Posted on April 08, 2016
Statement of the Centre for Human Rights (University of Pretoria)
58th ordinary session of the African Commission on Human and Peoples’ Rights, Banjul, The Gambia, 7 April 2016
Resolution 275
We commend the Commission for adopting Resolution 275 (aimed at the protection against violence and related human rights violations based on real or perceived sexual orientation and gender identity), and for participating in a joint dialogue, on 3 November 2015, with members of the Inter-American Commission and United Nations (UN) on possible forms of collaboration to attain the objectives of the resolution. We urge the Commission to take action in line with the recommendations contained in the joint report, including exchange of staff and information and learning from with the Inter-American Commission’s Special Rapporteurship on the rights of lesbian, gays, bisexuals and transsexual persons.
Violence against persons based on their sexual orientation or gender identity continues across Africa. In a striking example, in February 2016, a Nigerian man, Akkinifesi, was killed in a public lynching, reportedly based on his sexual orientation. In addressing incidents like these, States should be guided by the terms of Resolution 275, to diligently investigate and bring to justice the perpetrators of such crimes. Against this background, we call on the Nigeria (and in particular Ondu State) and Nigerian Human Rights Commission to investigate and bring perpetrators of the February incident to justice, and on both to publicly condemn violence by non-state actors based on sexual orientation.
Non-implementation
The African Commission performs its role of addressing the manifold human rights violations on the African continent through its complaints procedure.
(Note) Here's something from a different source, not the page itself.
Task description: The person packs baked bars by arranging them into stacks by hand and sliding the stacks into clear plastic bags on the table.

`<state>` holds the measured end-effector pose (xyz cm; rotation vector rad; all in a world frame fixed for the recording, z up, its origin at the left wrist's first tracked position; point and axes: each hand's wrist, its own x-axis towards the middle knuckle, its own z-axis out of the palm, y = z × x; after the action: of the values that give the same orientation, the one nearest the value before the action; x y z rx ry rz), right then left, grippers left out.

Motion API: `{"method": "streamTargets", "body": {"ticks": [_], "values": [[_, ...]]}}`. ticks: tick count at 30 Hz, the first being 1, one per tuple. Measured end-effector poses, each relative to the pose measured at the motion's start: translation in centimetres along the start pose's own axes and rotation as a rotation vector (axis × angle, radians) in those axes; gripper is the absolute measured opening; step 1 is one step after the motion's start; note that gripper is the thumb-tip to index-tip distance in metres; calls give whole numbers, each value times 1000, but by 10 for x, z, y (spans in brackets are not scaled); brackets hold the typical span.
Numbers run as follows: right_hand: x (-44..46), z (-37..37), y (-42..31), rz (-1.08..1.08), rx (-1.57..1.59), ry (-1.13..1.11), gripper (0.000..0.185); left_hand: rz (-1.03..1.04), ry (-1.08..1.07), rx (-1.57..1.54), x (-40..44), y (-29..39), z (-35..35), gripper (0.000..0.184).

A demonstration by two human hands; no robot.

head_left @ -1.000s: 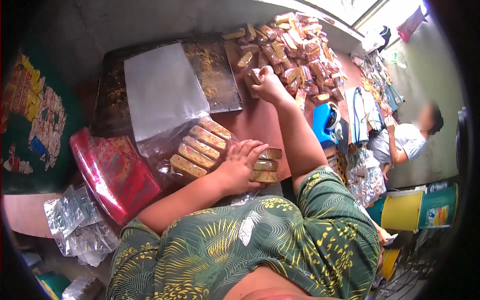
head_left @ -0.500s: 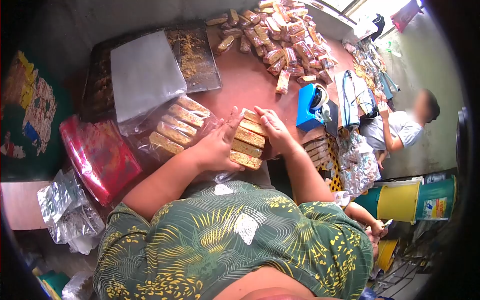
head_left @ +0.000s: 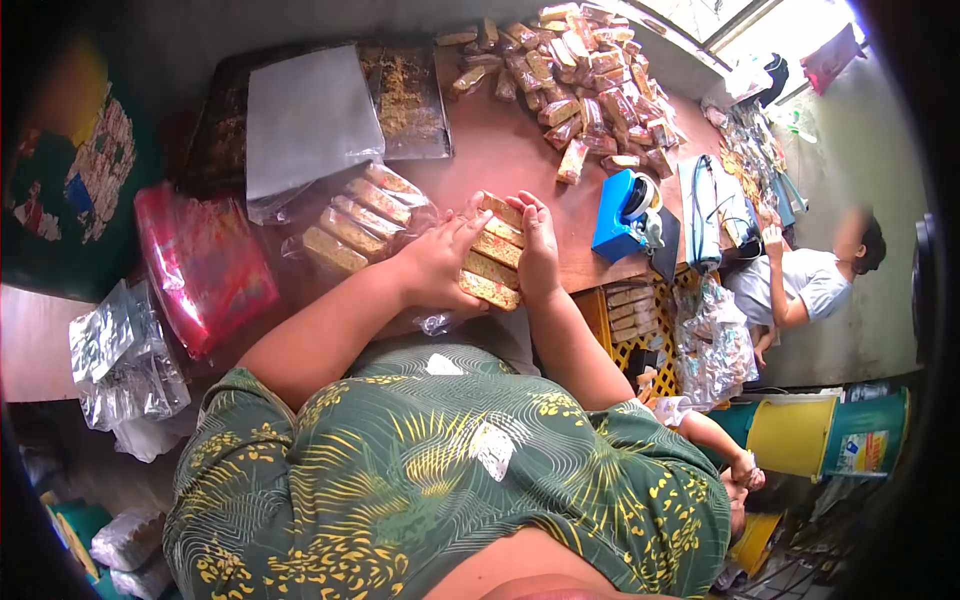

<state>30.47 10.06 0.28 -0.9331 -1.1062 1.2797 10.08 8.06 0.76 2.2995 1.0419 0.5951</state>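
Note:
Between my two hands is a row of several bread slices (head_left: 492,262), packed side by side. My left hand (head_left: 435,262) presses on the row's left side, and my right hand (head_left: 538,250) presses on its right side, with the fingertips near the far end. Just left of my left hand lies a clear plastic bag with several more slices (head_left: 365,215) in it. A grey-white sheet (head_left: 312,120) rests on a dark, crumb-covered tray (head_left: 415,100) beyond the bag.
A pile of wrapped slices (head_left: 590,85) lies at the far side of the table (head_left: 500,140). A blue tape dispenser (head_left: 622,218) is on the right, a red plastic stack (head_left: 205,268) on the left. A person (head_left: 800,275) sits at the right; another person's arm (head_left: 712,435) shows lower right.
My right hand has come back from the pile to the near slices. Both hands now press the row, which has one more slice than at first. The view has shifted.

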Motion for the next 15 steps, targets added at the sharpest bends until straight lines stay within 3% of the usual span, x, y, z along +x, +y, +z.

In this year of commemorating 30 years since the entry into force of the African Charter, we celebrate the Commission’s many significant interpretive and operational gains. However, the challenge lies in the effective implementation of its findings and recommendations. Some of the most poignant instances of non-implementation relate to Eritrea, Egypt, Ethiopia and Zimbabwe.
Even if Eritrea released some prisoners detainees in the recent past, the complainants in two Communications, concerning the arrest and indefinite detention of 11 former government officials (in the Zegveld case)1 and 18 journalists (in the Article 19 case)2 have – since their arrest and detention in 2001– not been seen. The Commission has raised its concern about the non-implementation, in two subsequent resolutions,3 but the non-implementation persists. The Commission should refer this persistent inaction to the AU political organs.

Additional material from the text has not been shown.